Data block =>
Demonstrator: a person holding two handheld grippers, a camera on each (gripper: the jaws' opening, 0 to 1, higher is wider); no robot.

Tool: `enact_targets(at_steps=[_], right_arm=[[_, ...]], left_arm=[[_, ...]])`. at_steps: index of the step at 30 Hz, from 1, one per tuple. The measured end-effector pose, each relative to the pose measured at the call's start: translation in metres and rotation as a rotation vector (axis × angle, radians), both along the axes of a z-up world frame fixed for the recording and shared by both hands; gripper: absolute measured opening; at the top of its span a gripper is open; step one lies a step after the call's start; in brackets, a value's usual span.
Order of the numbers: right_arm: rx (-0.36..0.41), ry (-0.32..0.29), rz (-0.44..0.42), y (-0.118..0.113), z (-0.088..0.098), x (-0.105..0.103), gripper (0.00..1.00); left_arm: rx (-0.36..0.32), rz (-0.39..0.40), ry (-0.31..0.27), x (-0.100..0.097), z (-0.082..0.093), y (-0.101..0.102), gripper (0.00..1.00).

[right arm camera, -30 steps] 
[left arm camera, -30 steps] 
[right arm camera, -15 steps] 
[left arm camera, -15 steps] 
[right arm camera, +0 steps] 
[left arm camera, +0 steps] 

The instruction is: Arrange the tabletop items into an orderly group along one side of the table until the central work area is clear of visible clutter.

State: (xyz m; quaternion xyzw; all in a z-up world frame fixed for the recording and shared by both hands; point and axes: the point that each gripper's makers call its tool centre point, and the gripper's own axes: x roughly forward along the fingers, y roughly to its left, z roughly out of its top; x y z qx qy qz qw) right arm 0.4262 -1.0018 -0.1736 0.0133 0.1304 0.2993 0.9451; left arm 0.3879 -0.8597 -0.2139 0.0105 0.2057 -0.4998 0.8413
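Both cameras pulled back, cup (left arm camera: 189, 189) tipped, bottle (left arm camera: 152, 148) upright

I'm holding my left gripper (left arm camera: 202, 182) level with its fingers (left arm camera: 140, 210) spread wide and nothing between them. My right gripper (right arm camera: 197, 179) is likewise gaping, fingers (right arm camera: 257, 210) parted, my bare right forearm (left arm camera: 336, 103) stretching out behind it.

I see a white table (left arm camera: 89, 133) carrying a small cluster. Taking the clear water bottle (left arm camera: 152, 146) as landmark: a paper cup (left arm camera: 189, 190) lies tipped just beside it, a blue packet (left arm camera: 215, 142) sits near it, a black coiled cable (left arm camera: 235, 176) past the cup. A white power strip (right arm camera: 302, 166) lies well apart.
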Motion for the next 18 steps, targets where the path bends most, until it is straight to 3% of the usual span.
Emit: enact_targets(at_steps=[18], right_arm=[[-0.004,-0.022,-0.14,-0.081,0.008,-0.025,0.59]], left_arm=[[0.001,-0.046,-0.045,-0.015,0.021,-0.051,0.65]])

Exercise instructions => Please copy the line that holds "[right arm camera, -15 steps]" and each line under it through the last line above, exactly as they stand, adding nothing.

Answer box =>
[right arm camera, -15 steps] 
[left arm camera, -15 steps] 
[right arm camera, +0 steps] 
[left arm camera, +0 steps] 

The instruction is: Arrange the tabletop items into an orderly group along one side of the table until the central work area is clear of visible clutter.

State: (xyz m; quaternion xyzw; all in a z-up world frame fixed for the recording and shared by both hands; point and axes: the point that each gripper's makers call its tool centre point, and the gripper's own axes: x roughly forward along the fingers, y roughly to its left, z roughly out of its top; x y z qx qy qz qw) right arm 0.4262 -1.0018 -0.1736 0.0133 0.1304 0.2993 0.9451; left arm 0.3879 -0.8597 -0.2139 0.0105 0.2057 -0.4998 0.8413
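Both cameras pulled back, cup (left arm camera: 189, 189) tipped, bottle (left arm camera: 152, 148) upright

I'm holding my left gripper (left arm camera: 202, 182) level with its fingers (left arm camera: 140, 210) spread wide and nothing between them. My right gripper (right arm camera: 197, 179) is likewise gaping, fingers (right arm camera: 257, 210) parted, my bare right forearm (left arm camera: 336, 103) stretching out behind it.

I see a white table (left arm camera: 89, 133) carrying a small cluster. Taking the clear water bottle (left arm camera: 152, 146) as landmark: a paper cup (left arm camera: 189, 190) lies tipped just beside it, a blue packet (left arm camera: 215, 142) sits near it, a black coiled cable (left arm camera: 235, 176) past the cup. A white power strip (right arm camera: 302, 166) lies well apart.
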Motion for the next 18 steps, targets where the path bends most, until it is straight to 3% of the usual span.
Emit: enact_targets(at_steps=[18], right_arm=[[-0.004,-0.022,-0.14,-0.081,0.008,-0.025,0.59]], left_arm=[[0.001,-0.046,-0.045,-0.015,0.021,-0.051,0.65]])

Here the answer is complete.